■ TASK TO COMPLETE
From the first line to the last, give the material again exactly, without the images.

++++

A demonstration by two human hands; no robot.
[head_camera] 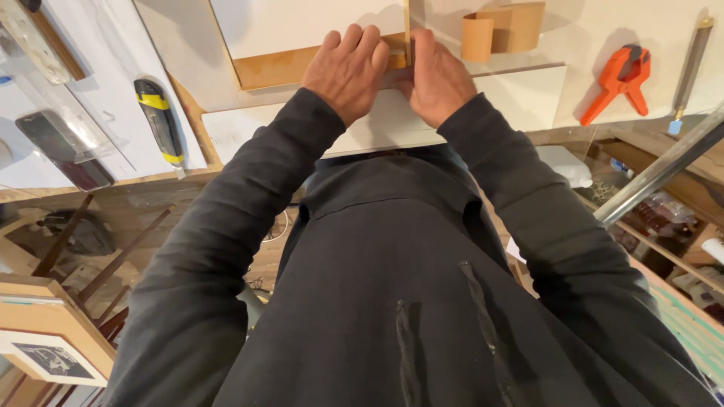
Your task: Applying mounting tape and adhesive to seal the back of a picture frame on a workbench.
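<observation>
Listing from the near edge of the worktop outward:
Sleeves: dark hooded top (392, 301), both arms reaching forward over the near edge.
White board (528, 98): flat along the near edge of the worktop, passing under both wrists.
Left hand (345, 69): knuckles up, fingers curled down and pressed against a thin upright wooden strip (407, 30); closed about it, so far as shows.
Right hand (436, 79): just beside the left, touching it, fingers folded onto the same strip from the other side; whether it pinches or only presses, cannot tell.
Wooden strip: standing on edge between the two hands, at the corner of a brown-backed panel (279, 68) with a white sheet (309, 22) on top.
Utility knife (160, 120): yellow and black, lying towards the left edge of the worktop, well apart from the hands.
Spring clamp (618, 81): orange, towards the right edge.
Cardboard piece (501, 32): brown, bent, standing near the far edge, right of the hands.
Metal rod (690, 64): slim, at the far right corner.
</observation>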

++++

■ ANSWER TO THIS EXERCISE
A demonstration by two human hands; no robot.
[head_camera] 
Your task: Applying mounting tape and adhesive to seal the back of a picture frame on a workbench.
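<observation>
Listing from the near edge of the worktop outward:
Sleeves: dark hooded top (392, 301), both arms reaching forward over the near edge.
White board (528, 98): flat along the near edge of the worktop, passing under both wrists.
Left hand (345, 69): knuckles up, fingers curled down and pressed against a thin upright wooden strip (407, 30); closed about it, so far as shows.
Right hand (436, 79): just beside the left, touching it, fingers folded onto the same strip from the other side; whether it pinches or only presses, cannot tell.
Wooden strip: standing on edge between the two hands, at the corner of a brown-backed panel (279, 68) with a white sheet (309, 22) on top.
Utility knife (160, 120): yellow and black, lying towards the left edge of the worktop, well apart from the hands.
Spring clamp (618, 81): orange, towards the right edge.
Cardboard piece (501, 32): brown, bent, standing near the far edge, right of the hands.
Metal rod (690, 64): slim, at the far right corner.
</observation>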

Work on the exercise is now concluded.